After the cell recovery for being CCTCC NO:C201647 by deposit number, culture to most cells ball increases and ball center's cell When starting obfuscation, cell ball digest for single cell suspension with accutase enzyme, then cell is by≤10⁴The density of a/ml connects Kind arrives tissue culture plate, carries out balling-up secondary culture, and half amount is changed liquid 2 times weekly；Passage as needed.

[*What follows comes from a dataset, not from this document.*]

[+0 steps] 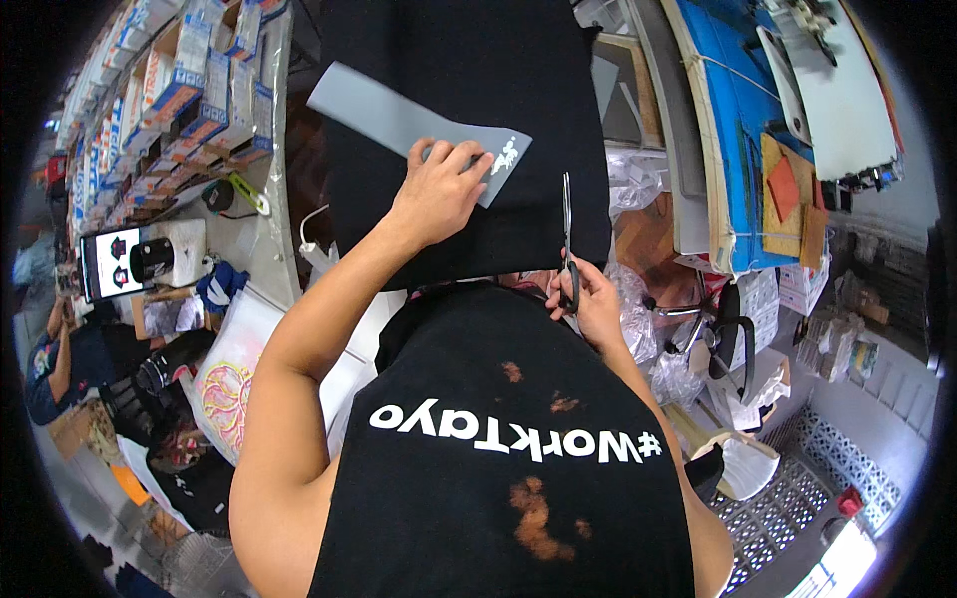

4. rat marrow source neural crest progenitor cells N1 as described in claim 1 is to the side of schwann's cell Induction of committed differentiation Method, which is characterized in that the Induction of committed differentiation method is as follows:

After the cell recovery for being CCTCC NO:C201647 by deposit number, culture to logarithmic growth phase is separated into individual cells, and It is inoculated on the coated culture plate of Laminin lens/poly-D-lysine, is incubated for and is cultivated with schwann's cell Induction of committed differentiation liquid, Every 2~3d is changed liquid 1 time；

The schwann's cell Induction of committed differentiation liquid are as follows: contain 5% fetal calf serum, 35ng/ml all-trans retinoic acid, 5 μM Forskolin, 200ng/ml HRG-1 β, 10ng/ml FGF2, the 10ng/ml PDGF-AA and 1%N2 that volume ratio is 1:1 DMEM/F12 culture solution.